This directory contains the code for reproducing the TroVE ablation performed in the paper Library Learning Doesn't: The Curious Case of the Single Use Library.
As TroVE executes arbitrary LLM-generated code we strongly suggest using a sandbox to limit TroVE's network and read/write access. In our case we use singularity, which also contains the requirements.
To install Singularity, see https://github.com/sylabs/singularity. Note that we used Singularity Community Edition 3.8.2 in our experiments.
We have provided a Ubuntu 22.04 singularity container that already contains the Python 3.10.12 environment with all its dependencies. The .sif file can be downloaded from this link.
In the case that you want to use a different method to sandbox, you can set up the Python environment by running:
pip install -r sing_requirements.txt
Note that sing_requirements.txt contains the exact package versions used in our singularity environment. For a list of just the high-level dependencies (which risks not working as functionality is deprecated), see requirements.txt
The results of the log analysis can be found in a series of .md files, one per function in the library.
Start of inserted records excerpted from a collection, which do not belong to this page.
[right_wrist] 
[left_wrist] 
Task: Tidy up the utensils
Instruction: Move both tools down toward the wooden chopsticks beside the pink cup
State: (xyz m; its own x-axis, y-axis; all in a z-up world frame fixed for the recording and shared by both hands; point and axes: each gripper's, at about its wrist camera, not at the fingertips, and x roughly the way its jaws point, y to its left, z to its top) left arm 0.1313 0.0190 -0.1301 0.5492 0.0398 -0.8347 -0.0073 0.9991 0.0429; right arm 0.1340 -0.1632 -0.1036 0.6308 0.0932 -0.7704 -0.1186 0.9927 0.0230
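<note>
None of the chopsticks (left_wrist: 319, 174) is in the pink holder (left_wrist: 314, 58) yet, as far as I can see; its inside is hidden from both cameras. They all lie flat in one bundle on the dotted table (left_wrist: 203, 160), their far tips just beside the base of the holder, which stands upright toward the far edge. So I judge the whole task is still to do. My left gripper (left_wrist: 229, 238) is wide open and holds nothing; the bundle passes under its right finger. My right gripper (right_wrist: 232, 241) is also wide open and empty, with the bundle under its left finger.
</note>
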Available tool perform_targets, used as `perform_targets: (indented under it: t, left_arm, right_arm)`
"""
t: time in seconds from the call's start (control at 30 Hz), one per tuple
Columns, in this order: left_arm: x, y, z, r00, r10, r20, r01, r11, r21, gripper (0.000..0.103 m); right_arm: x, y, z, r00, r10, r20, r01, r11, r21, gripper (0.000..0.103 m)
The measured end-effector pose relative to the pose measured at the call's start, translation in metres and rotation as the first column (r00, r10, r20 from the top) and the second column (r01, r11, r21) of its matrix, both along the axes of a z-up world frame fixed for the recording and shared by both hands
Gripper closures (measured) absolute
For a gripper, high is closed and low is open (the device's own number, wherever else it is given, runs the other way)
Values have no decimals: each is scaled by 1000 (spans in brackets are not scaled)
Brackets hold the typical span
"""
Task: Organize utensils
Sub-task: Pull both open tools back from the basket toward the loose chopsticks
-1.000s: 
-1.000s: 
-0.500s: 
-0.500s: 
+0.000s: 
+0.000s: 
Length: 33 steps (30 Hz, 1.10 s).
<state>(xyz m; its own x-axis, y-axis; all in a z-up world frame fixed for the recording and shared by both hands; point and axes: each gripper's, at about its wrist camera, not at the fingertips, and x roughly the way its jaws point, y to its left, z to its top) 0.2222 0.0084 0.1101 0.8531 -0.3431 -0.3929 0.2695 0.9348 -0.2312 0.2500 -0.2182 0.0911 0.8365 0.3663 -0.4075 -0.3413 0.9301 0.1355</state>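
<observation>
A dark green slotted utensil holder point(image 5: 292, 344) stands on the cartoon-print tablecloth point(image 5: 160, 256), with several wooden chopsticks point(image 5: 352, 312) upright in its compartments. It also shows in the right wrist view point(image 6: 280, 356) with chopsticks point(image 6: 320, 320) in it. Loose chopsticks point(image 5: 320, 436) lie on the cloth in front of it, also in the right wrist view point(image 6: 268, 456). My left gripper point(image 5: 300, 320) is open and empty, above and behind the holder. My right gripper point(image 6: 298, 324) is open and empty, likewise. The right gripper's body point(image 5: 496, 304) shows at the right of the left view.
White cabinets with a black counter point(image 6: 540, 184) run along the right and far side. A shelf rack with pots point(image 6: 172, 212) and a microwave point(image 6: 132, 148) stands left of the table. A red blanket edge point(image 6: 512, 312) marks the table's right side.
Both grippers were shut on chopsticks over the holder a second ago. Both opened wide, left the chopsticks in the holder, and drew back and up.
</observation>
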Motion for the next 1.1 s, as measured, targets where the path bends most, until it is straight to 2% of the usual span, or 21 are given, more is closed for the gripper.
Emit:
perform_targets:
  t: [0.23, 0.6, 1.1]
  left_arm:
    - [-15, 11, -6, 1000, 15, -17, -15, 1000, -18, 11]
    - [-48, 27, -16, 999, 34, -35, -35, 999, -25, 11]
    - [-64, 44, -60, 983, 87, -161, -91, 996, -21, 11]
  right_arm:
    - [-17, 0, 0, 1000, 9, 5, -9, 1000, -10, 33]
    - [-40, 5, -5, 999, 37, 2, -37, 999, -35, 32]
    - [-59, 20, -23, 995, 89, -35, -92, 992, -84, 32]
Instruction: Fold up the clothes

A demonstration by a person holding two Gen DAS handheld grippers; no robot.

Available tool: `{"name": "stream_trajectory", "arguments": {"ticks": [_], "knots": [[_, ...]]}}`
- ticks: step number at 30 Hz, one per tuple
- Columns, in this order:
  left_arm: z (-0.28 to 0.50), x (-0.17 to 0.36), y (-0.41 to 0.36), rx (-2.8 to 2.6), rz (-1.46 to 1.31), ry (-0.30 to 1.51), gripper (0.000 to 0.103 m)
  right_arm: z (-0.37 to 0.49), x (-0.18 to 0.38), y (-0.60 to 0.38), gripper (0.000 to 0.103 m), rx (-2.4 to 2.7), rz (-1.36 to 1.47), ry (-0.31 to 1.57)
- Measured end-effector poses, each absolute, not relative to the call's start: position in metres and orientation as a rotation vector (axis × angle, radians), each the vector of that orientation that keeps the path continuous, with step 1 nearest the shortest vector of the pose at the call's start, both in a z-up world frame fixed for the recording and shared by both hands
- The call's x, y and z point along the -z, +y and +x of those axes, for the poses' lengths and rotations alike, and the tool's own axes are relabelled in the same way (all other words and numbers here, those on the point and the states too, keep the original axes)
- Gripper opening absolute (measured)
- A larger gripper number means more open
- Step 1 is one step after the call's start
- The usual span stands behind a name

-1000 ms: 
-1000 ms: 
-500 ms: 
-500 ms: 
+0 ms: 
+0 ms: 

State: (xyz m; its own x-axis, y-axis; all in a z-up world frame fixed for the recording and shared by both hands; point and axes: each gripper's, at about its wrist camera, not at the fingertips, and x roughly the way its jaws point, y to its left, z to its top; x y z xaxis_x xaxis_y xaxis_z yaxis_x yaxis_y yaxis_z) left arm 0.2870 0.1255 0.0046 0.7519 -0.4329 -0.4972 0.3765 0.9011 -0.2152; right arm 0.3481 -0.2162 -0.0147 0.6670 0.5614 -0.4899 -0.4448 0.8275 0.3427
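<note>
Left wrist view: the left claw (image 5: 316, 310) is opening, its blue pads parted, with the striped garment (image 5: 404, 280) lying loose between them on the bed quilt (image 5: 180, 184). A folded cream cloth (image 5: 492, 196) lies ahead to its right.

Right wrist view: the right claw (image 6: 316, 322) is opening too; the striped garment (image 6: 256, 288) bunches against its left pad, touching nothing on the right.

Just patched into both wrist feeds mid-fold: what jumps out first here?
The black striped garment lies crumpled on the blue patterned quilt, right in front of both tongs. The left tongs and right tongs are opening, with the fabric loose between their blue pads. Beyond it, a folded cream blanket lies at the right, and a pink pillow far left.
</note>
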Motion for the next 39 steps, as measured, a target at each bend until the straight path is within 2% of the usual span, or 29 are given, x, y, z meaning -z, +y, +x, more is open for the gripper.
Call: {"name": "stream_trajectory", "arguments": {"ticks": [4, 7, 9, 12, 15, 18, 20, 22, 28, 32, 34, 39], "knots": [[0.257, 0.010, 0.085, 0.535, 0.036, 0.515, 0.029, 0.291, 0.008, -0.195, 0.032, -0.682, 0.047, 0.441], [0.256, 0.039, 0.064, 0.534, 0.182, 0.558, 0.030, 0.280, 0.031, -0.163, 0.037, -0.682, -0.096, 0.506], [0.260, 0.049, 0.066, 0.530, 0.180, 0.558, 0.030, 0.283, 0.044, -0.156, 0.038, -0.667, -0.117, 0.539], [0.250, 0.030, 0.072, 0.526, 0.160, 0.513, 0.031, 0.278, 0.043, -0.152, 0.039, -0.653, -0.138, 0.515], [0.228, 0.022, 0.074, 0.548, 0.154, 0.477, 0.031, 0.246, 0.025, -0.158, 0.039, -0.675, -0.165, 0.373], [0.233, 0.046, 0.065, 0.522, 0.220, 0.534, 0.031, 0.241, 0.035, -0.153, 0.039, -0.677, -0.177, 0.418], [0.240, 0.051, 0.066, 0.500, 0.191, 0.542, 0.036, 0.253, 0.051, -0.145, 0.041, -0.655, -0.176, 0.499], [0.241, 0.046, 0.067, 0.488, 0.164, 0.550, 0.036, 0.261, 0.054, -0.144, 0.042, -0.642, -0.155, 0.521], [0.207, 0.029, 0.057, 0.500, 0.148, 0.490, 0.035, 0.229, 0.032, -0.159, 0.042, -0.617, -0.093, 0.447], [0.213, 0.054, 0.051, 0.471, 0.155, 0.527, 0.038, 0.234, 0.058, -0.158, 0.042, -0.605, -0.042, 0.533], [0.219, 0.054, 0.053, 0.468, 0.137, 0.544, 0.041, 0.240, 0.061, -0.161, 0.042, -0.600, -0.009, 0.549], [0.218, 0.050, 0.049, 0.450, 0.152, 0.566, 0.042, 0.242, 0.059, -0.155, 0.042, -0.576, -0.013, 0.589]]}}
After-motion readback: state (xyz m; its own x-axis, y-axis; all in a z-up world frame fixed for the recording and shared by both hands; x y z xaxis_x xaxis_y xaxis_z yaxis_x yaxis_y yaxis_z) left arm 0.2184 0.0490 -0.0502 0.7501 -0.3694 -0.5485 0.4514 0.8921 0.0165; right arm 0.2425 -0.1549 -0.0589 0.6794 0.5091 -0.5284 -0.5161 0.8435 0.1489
For example, the files for the count split of MATH can be found in ablation_experiment_results/baseline_run0/CodeLlama-7b-Instruct-hf/math/counting/results, the other splits can be found in the corresponding subfolders of math.
To generate the markdown file for each function from the raw TroVE outputs at ablation_experiment_results/baseline_run0, run:
./data_exploration/function_displayer.sh
NOTE: To reduce the storage requirements, we searched for overly long program outputs and either truncated them or replaced them with None using the provided, script shrink.py.
-
Locally download/cache the required CodeLlama model files by running:
python one_time_setup/download_hf_files.py
-
Download the singularity file
trove_sing_v4.sif
from this link, and place it in this directory. -
Go into exec_baseline_trove.sh and exec_ablated_trove.sh. Edit the environment variables in the header:
-
EXPERIMENT_NAME: The name for this experiment. A subfolder with this name will be created to store the experiment results.
-
RUN_IDX: Each run must have a unique
--run_index
; otherwise, if there is an existing run with said index, the program will assume that the previous run was interrupted and will attempt to resume said run. -
SOURCE_FOLDER: The absolute path to the parent directory of this file, ending in a forwards slash. i.e., the result of running:
echo `realpath ..`'/'
-
OUTPUT_FOLDER: Path to the directory in which results will be saved, ending in a slash (i.e., run the command below). TroVE will have read-write access to this directory, so the contents could be altered, deleted, or otherwise compromised by the LLM-gnerated code. Make sure there is nothing important here! This should not be a subfolder of SOURCE_FOLDER, or vice-versa.
echo `realpath ~/path/to/output/directory`'/'
-
DSNAME: Which MATH split to run the model on. The options are: math/algebra, math/counting, math/geometry, math/intermediate, math/number, math/prealgebra, or math/precalculus
-
-
To run the baseline, run:
./exec_baseline_trove.sh
To run the ablation, run:
./exec_ablated_trove.sh
These instructions are unsafe as they execute arbitrary LLM-generated Python code on your machine. They are provided solely to explain how to run TroVE, so that you can setup a different sandbox should you wish.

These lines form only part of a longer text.